[Saved data entries]

++++

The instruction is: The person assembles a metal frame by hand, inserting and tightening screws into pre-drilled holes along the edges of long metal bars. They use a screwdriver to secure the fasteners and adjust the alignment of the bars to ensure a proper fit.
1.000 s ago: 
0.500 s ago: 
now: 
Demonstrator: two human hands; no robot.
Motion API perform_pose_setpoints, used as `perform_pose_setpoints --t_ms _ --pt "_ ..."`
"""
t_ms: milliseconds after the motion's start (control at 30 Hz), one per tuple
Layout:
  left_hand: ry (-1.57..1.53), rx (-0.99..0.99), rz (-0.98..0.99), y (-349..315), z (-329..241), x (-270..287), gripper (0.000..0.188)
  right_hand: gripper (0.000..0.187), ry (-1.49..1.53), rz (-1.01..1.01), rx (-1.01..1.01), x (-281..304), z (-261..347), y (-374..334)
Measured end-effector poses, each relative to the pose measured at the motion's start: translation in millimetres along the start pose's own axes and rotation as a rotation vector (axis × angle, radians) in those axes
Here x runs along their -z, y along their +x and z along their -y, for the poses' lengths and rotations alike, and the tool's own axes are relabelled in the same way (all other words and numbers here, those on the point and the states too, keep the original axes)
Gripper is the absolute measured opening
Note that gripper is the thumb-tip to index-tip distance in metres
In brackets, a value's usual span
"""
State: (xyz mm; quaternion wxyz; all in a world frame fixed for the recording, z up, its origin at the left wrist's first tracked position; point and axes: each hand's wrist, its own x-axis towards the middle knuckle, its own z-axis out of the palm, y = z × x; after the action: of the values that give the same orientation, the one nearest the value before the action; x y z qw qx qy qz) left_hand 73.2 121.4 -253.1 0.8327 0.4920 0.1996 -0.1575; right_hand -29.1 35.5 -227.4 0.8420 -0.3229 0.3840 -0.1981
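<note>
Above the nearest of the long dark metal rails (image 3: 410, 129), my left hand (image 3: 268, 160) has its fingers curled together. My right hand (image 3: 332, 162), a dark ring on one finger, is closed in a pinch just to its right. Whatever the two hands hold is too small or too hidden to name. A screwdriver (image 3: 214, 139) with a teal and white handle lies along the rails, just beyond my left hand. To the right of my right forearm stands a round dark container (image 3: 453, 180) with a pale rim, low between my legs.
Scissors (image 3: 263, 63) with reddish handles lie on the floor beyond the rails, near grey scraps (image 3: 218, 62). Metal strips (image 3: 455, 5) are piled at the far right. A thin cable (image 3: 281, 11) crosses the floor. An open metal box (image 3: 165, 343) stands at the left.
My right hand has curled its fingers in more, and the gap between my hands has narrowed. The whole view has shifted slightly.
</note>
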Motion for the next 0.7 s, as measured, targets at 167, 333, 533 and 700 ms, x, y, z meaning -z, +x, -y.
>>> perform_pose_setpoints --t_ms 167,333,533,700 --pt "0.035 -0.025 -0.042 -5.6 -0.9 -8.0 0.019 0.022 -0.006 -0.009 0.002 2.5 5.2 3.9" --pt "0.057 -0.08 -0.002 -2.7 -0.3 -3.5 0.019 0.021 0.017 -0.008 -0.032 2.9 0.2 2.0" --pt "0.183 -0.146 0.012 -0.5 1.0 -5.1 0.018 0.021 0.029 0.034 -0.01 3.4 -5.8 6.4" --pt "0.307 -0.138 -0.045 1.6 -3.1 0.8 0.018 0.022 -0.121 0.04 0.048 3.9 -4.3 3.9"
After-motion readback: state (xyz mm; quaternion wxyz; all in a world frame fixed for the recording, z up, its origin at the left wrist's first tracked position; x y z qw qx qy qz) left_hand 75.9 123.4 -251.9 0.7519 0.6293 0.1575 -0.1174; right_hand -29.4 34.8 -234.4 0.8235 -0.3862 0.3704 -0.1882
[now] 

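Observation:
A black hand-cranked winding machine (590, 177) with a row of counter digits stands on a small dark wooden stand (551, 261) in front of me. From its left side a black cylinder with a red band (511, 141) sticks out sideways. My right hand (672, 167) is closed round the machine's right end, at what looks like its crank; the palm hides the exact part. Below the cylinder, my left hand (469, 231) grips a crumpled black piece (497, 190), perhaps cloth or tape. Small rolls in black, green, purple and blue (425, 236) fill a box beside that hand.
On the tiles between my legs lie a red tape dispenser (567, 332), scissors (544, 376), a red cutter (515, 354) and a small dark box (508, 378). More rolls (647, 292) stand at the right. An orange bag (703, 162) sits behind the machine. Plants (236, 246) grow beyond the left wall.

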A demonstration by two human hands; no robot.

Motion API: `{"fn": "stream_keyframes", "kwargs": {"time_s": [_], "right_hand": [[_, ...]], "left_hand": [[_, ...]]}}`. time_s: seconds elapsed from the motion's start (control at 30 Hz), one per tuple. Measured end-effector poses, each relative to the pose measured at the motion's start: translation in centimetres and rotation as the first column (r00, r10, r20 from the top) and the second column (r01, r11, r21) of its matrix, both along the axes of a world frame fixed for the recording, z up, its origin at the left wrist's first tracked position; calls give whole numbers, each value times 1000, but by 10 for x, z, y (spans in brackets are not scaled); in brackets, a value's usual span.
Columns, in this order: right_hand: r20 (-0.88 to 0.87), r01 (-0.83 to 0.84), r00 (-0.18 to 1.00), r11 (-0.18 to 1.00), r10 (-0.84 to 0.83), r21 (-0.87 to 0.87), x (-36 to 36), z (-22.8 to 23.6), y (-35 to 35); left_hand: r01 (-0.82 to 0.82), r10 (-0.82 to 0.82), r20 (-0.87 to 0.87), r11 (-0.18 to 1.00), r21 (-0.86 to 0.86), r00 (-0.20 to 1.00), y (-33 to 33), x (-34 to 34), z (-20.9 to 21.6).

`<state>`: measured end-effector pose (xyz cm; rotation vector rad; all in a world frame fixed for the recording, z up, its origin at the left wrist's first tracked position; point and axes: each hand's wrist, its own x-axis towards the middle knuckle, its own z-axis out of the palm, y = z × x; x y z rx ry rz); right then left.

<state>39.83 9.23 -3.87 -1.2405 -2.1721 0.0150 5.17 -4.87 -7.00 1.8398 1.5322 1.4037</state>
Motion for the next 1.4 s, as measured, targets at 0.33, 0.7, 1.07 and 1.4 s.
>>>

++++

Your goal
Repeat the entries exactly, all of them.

The completed task
The instruction is: The person assembles a metal frame by hand, inserting and tightening screws into pre-drilled holes along the edges of long metal bars. They use a screwdriver to secure the fasteners and adjust the alignment of the bars to ensure a proper fit.
1.000 s ago: 
0.500 s ago: 
now: 
Demonstrator: two human hands; no robot.
Motion API perform_pose_setpoints, used as `perform_pose_setpoints --t_ms _ --pt "_ ..."`
"""
t_ms: milliseconds after the motion's start (control at 30 Hz), one per tuple
Layout:
  left_hand: ry (-1.57..1.53), rx (-0.99..0.99), rz (-0.98..0.99), y (-349..315), z (-329..241), x (-270..287), gripper (0.000..0.188)
  right_hand: gripper (0.000..0.187), ry (-1.49..1.53), rz (-1.01..1.01), rx (-1.01..1.01), x (-281..304), z (-261..347), y (-374..334)
Measured end-effector poses, each relative to the pose measured at the motion's start: translation in millimetres along the start pose's own axes and rotation as a rotation vector (axis × angle, radians) in those axes
Here x runs along their -z, y along their +x and z along their -y, for the poses' lengths and rotations alike, and the tool's own axes are relabelled in the same way (all other words and numbers here, those on the point and the states too, keep the original axes)
Gripper is the absolute measured opening
Note that gripper is the thumb-tip to index-tip distance in metres
In brackets, a value's usual span
"""
State: (xyz mm; quaternion wxyz; all in a world frame fixed for the recording, z up, its origin at the left wrist's first tracked position; point and axes: each hand's wrist, its own x-axis towards the middle knuckle, its own z-axis out of the palm, y = z × x; after the action: of the values that give the same orientation, the one nearest the value before the action; x y z qw qx qy qz) left_hand 73.2 121.4 -253.1 0.8327 0.4920 0.1996 -0.1575; right_hand -29.1 35.5 -227.4 0.8420 -0.3229 0.3840 -0.1981
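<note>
Above the nearest of the long dark metal rails (image 3: 410, 129), my left hand (image 3: 268, 160) has its fingers curled together. My right hand (image 3: 332, 162), a dark ring on one finger, is closed in a pinch just to its right. Whatever the two hands hold is too small or too hidden to name. A screwdriver (image 3: 214, 139) with a teal and white handle lies along the rails, just beyond my left hand. To the right of my right forearm stands a round dark container (image 3: 453, 180) with a pale rim, low between my legs.
Scissors (image 3: 263, 63) with reddish handles lie on the floor beyond the rails, near grey scraps (image 3: 218, 62). Metal strips (image 3: 455, 5) are piled at the far right. A thin cable (image 3: 281, 11) crosses the floor. An open metal box (image 3: 165, 343) stands at the left.
My right hand has curled its fingers in more, and the gap between my hands has narrowed. The whole view has shifted slightly.
</note>
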Motion for the next 0.7 s, as measured, targets at 167, 333, 533 and 700 ms, x, y, z meaning -z, +x, -y.
>>> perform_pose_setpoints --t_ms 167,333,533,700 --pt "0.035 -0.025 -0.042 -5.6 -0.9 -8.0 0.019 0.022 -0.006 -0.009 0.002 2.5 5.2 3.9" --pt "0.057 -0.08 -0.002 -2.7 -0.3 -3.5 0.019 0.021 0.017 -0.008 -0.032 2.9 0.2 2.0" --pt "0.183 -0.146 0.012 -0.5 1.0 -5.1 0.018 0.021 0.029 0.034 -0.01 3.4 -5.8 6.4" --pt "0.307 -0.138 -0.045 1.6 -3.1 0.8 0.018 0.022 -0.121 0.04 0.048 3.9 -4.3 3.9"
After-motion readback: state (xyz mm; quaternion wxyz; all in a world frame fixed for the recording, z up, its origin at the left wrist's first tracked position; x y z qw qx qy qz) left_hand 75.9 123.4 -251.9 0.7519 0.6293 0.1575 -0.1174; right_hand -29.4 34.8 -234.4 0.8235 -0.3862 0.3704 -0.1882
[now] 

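Observation:
A black hand-cranked winding machine (590, 177) with a row of counter digits stands on a small dark wooden stand (551, 261) in front of me. From its left side a black cylinder with a red band (511, 141) sticks out sideways. My right hand (672, 167) is closed round the machine's right end, at what looks like its crank; the palm hides the exact part. Below the cylinder, my left hand (469, 231) grips a crumpled black piece (497, 190), perhaps cloth or tape. Small rolls in black, green, purple and blue (425, 236) fill a box beside that hand.
On the tiles between my legs lie a red tape dispenser (567, 332), scissors (544, 376), a red cutter (515, 354) and a small dark box (508, 378). More rolls (647, 292) stand at the right. An orange bag (703, 162) sits behind the machine. Plants (236, 246) grow beyond the left wall.
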
A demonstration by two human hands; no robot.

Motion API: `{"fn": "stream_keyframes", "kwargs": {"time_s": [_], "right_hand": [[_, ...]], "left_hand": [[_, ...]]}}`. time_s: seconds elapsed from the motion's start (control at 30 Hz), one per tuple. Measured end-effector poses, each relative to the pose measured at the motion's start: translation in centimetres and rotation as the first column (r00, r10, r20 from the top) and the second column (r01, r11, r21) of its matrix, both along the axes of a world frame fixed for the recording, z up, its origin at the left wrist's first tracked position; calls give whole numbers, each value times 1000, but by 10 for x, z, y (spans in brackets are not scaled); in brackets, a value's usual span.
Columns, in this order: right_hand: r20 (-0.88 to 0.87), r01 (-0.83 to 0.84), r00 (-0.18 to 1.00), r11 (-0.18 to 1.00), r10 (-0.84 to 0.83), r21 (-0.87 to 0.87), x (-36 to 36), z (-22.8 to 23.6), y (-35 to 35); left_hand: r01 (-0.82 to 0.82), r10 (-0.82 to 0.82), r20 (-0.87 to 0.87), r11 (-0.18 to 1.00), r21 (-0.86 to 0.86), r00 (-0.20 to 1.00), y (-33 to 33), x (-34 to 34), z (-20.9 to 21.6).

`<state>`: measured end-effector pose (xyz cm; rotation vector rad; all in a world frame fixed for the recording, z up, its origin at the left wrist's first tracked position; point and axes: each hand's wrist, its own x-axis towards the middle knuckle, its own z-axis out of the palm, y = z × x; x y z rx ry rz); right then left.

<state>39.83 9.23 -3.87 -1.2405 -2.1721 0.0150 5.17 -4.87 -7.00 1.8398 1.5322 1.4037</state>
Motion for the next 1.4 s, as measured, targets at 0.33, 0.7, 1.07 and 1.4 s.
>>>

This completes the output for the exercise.